I would like at least that my own intellectual activity should not make things worse or more dangerous, and, preferably, that it would make things by a tiny margin a little bit better, a little bit clearer, a little bit more rational, even a little bit more compassionate.
Today there is far less excitement, passion and hope and perhaps more competition and incivility, given the economic situation and parochial pulls and cultural changes. The perennial burr under the saddle of those motivated by concern with social issues and by respect for the canons of scholarship (and of science in particular) endures. We muddle through.

I wish the discipline (although not necessarily the society) could return to the environment I was so fortunate to encounter at Berkeley in the early 1960s. This was pluralistic (if softly positivist) and civil in spite of deep disagreements, sought the integration of theory and research, appreciated the importance of comparative and historical perspectives and was concerned with human betterment. What is more, its practitioners were learned individuals for whom the pursuit of knowledge seemed a calling, not a job. It was a glorious time.

I will resist the nostalgic and myopic sentiments expressed by Maurice Chevalier when he sang, "I'm glad I'm not young anymore" but...

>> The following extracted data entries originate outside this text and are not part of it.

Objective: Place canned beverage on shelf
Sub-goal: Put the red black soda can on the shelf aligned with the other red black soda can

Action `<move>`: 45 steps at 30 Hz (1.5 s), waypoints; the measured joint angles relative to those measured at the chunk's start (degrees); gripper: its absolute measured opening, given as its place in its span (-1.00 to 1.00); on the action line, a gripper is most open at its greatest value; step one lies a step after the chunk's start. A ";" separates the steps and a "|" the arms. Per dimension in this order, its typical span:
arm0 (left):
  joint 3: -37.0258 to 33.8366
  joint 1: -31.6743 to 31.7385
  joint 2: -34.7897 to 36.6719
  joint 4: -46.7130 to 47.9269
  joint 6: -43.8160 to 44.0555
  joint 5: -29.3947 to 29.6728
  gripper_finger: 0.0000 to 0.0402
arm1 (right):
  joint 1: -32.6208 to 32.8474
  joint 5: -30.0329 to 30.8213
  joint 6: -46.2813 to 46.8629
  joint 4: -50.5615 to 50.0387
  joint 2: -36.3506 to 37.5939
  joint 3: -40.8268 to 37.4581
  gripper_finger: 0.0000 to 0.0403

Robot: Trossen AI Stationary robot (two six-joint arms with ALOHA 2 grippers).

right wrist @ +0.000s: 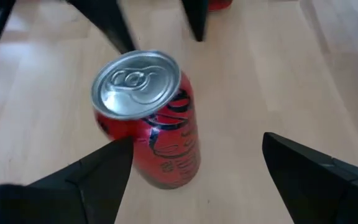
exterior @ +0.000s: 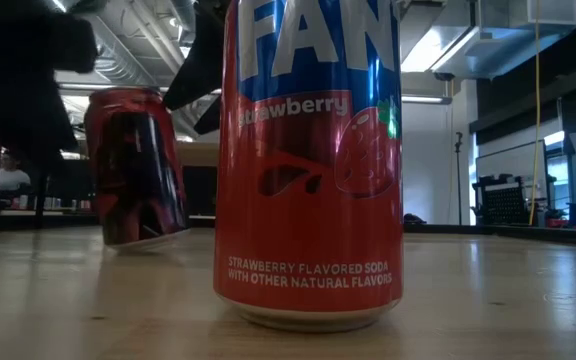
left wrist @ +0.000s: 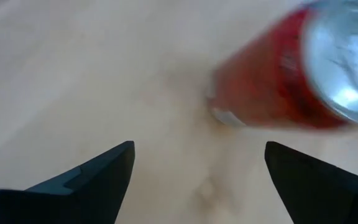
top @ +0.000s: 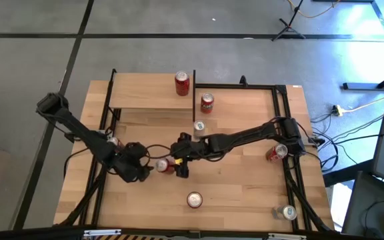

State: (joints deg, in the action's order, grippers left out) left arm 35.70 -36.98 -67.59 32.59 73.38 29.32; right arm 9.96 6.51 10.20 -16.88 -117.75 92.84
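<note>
Seven cans (top: 182,83) on table — one shelf (top: 152,91) — two arms.

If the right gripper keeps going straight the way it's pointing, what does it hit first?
Probably the red can standing ahead of the right gripper, a bit off centre between its open jaws. Beyond it waits the left gripper; depth is unclear.

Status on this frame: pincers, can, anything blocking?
Both pincers open, left, right, flanking a can mid-table. Nothing gripped. Shelf holds one can.
</note>
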 joint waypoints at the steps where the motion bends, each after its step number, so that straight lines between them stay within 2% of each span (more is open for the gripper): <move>1: 0.00 -0.92 0.65 -0.27 0.03 -0.35 0.77 | 0.00 0.33 -0.25 -0.04 0.16 0.01 0.73; 7: 0.00 -5.45 0.91 -3.44 2.47 0.85 0.77 | 0.00 1.00 -1.89 -0.60 0.28 0.04 0.73; 10: 0.00 -6.64 -0.74 -7.94 2.56 3.70 0.77 | 0.00 1.30 -1.92 -1.44 0.28 0.04 0.73; 15: 0.00 -5.77 -5.72 -12.88 3.02 8.57 0.77 | 0.00 1.48 -2.94 -0.88 0.28 0.04 0.73; 22: 0.00 -3.70 -11.22 -16.27 4.73 8.79 0.77 | -1.06 7.11 -4.66 -5.16 0.25 0.02 0.73; 28: 0.00 -2.18 -11.59 -13.82 6.57 9.08 0.77 | -2.58 6.85 -4.19 -2.42 -1.16 -0.03 0.73; 32: 0.00 -1.64 -11.52 -11.21 7.52 8.02 0.77 | -2.43 3.29 -4.19 0.40 -1.56 -0.06 0.73; 38: 0.00 -1.61 -11.42 -6.09 9.76 5.70 0.77 | -1.18 -0.33 -4.66 -1.10 -1.54 -0.04 0.73; 45: -0.07 0.44 -11.46 -4.79 10.27 8.29 0.77 | -0.02 -2.92 -4.62 -1.16 -1.52 -0.04 0.73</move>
State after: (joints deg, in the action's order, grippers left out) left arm 35.64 -36.54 -79.05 27.80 83.65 37.61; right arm 9.94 3.58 5.58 -18.04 -119.26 92.79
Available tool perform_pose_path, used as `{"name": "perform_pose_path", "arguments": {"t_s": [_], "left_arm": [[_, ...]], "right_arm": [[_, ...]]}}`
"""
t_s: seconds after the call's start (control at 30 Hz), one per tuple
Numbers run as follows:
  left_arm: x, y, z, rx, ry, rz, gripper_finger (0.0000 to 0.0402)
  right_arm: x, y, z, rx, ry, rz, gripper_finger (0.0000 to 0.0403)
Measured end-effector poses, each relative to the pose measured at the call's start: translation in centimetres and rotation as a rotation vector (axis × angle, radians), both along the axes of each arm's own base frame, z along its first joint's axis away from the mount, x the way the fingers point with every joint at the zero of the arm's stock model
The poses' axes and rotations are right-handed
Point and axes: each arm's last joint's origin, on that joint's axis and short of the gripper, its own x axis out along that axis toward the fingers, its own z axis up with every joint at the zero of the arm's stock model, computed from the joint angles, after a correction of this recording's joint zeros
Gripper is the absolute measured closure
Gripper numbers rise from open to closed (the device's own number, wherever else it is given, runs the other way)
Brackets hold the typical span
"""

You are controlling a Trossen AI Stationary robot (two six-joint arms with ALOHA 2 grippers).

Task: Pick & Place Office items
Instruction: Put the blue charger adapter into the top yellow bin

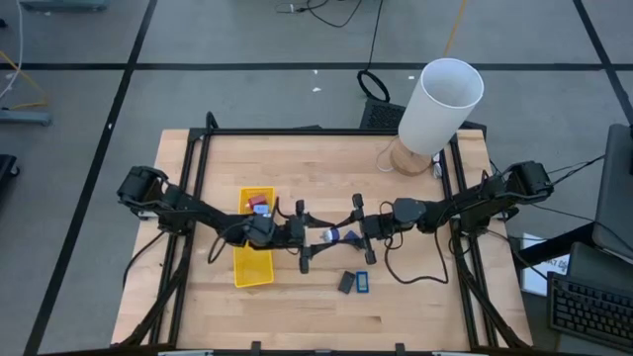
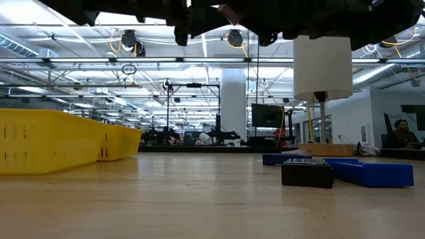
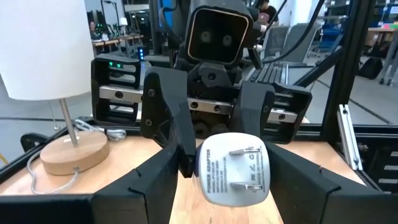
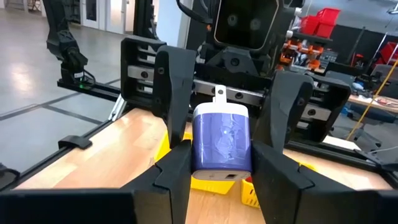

Additional reflections on the times

http://web.mit.edu/gtmarx/www/sssp.html (more on Berkeley in the 60s and on mentoring)

http://web.mit.edu/gtmarx/www/survhandbook.html" (on encounters with and studying surveillance)

http://web.mit.edu/gtmarx/www/hitherthither.html (retirement and looking back)

http://web.mit.edu/gtmarx/www/china.html (sociology and travel)

http://web.mit.edu/gtmarx/www/geis.html (academic careers)

http://web.mit.edu/gtmarx/www/37moral.html (advice to graduate students)

http://web.mit.edu/gtmarx/www/ascervg.html (on Erving Goffman)

http://web.mit.edu/gtmarx/www/smelser.html (on Neil Smelser)

http://web.mit.edu/gtmarx/www/lipset.html (on S.M. Lipset)

http://web.mit.edu/gtmarx/www/minmov.html (civil rights movement)

http://web.mit.edu/gtmarx/www/success.html (success and failure)

http://web.mit.edu/gtmarx/www/ascmuck.html (muckraking sociology)

http://web.mit.edu/gtmarx/www/dirty.html (dirty data methods)

Notes

  1. As always in the beginning there is the definition. What does revolution mean, is it applied to ends as well as means, is it seen in the attitudes, feelings and behavior of the actor or in the point of view of the outside observer? In these remarks I exclude the handful of privileged activists in the weathermen faction of SDS. The former played at revolution and the appropriately maligned, psychological argument of L. Feuer might even apply in many of these cases. Nor do these remarks apply to blacks such as Stokely Carmichael who sought to become part of a revolutionary movement.

  2. Although at the time of the Free Speech Movement in December of 1964 we were in India looking for art in caves and meaning in life. I have often wondered whether my life would have been different had I been still sitting at the CORE table and been arrested instead of Jack.

  3. Rubin participated in a CORE sponsored "shop-in" at Lucky's market on Shattuck Avenue protesting discriminatory hiring practices, although I have no memory of him. He apparently lasted only a semester in graduate school, entering in 1964.